Do pick up a copy if you get a chance. Maine Food & Lifestyle is a very appealing magazine that chronicles Maine’s food journey, from restaurants to home cooks to artists. It’s worth subscribing to, if the budget allows.


Square crêpeYesterday, my daughter Shannon, our friend Kate Johnson, and I went to The Merry Table in Portland to celebrate my birthday, which was in September. Originally, we had planned to go the Friday after my birthday, but I had been overly optimistic about how fast I would recover from breast cancer surgery. Four days wasn’t enough. Hence the delay.

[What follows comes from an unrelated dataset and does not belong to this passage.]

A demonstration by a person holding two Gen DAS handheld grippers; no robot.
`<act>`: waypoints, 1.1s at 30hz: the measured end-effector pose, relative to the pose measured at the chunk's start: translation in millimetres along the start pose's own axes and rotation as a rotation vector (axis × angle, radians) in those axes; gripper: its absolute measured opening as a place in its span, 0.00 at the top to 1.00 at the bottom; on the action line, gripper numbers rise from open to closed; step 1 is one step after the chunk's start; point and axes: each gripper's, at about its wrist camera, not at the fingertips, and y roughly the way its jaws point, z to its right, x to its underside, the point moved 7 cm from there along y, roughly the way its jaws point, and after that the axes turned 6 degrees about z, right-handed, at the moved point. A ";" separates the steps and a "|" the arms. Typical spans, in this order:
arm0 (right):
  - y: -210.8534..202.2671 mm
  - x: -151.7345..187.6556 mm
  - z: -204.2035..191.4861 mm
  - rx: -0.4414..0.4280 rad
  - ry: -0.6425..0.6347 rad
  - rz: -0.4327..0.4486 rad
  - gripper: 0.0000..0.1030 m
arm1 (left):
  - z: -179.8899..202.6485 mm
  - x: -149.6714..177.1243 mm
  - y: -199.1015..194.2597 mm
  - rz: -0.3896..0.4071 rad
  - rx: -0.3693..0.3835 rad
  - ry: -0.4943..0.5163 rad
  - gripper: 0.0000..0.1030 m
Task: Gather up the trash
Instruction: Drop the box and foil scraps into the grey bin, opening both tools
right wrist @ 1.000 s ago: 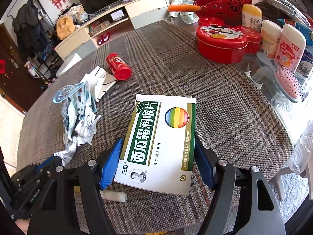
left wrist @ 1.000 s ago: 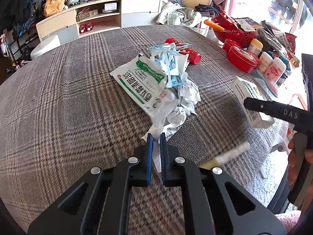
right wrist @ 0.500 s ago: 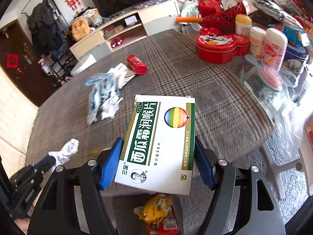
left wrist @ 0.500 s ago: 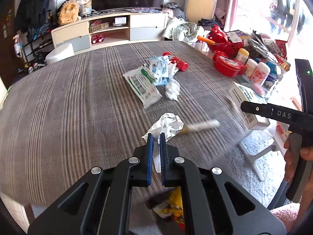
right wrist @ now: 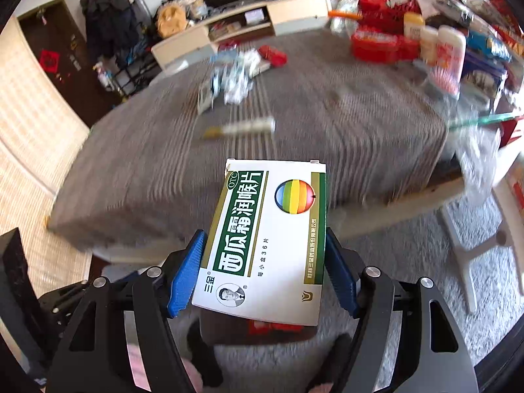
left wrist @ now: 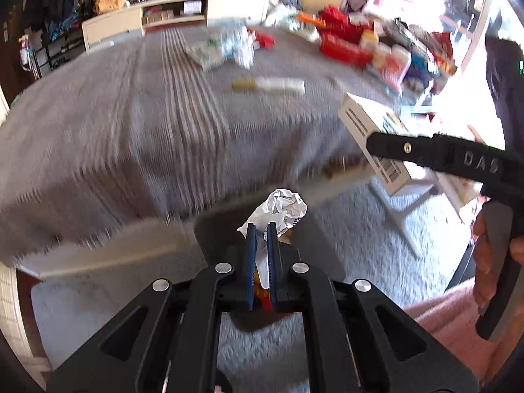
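Note:
My left gripper is shut on a crumpled white paper and holds it off the table's near edge, above a dark bin on the floor. My right gripper is shut on a white and green medicine box, also held past the table edge; the box shows in the left wrist view too. More trash lies on the table: a pile of wrappers, a red can and a white tube. The views are blurred.
The table has a grey plaid cloth. Red tins and bottles crowd its right side. A grey rug and a white stool lie below. A low TV cabinet stands behind.
Both grippers have pulled back from the table and risen, each still holding its item. The paper and the box are now past the table's near edge, over the floor.

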 end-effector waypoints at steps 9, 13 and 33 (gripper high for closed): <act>50.4 66.8 4.5 0.019 0.001 -0.149 0.31 | 0.0 60.5 49.3 -0.136 0.008 -0.062 0.95; 72.1 82.8 9.1 0.034 0.013 -0.199 0.31 | 1.5 76.1 74.4 -0.201 0.010 -0.084 0.95; 122.9 92.4 15.4 0.019 0.073 -0.298 0.20 | -13.4 74.1 115.5 -0.253 0.028 -0.129 0.59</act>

Over the past couple of years, celebrating our birthdays in Portland has become a tradition, and somehow we have had the best luck with the weather. The days are always clear, warm, and sunny, and yesterday was no exception. It was the kind of October day that makes Maine famous in the fall, the kind with a crisp, intoxicating blue sky, the kind that makes you want to break into song.

A cruise ship was docked in the harbor—lucky cruisers to have such a fine day—and it was as busy in the Old Port as it is in midsummer. The streets were so crowded with people that it felt more like Bar Harbor than Portland, and I hope the merchants, for the most part local, did well.

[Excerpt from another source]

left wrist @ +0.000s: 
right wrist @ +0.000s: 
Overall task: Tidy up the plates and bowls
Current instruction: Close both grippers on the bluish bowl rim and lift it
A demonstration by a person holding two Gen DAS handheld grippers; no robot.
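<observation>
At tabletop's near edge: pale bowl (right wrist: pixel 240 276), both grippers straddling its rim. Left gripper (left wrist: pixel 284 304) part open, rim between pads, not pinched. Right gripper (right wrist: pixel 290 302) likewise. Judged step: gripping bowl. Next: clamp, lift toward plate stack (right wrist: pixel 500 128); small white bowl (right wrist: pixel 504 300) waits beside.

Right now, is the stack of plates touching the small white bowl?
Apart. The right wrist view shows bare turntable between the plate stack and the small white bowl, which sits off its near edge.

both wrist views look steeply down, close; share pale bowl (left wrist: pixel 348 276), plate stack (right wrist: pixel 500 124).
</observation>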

The Merry Table, on Warf Street, not far from the harbor, is known for its crêpes. The restaurant is small, cozy but rather dark, except for a table by the window, which is where we sat—Kate and I on a bench with our backs to the sun and Shannon on a chair across from us. It felt, just a little, like a café in Paris.

Because crêpes are the specialty at The Merry Table, crêpes are what we ordered. Ever since my cancer diagnosis, my stomach has been touchy, and all I’ve wanted is fairly bland food. Now that I know the outlook is good, my stomach is starting to settle down. Nevertheless,

I decided to play it safe, and I ordered a plan ham and cheese crêpe. A good decision. Kate and Shannon were more adventurous, ordering ones with ham, brie, garlic, and roasted red peppers. Unfortunately, especially for Kate, the garlic was so overwhelming that she really couldn’t enjoy the crêpe. As Kate revels in spicy food, I can just imagine what the crêpe must have been like. Shannon, another lover of spicy food, also thought the garlic was too much.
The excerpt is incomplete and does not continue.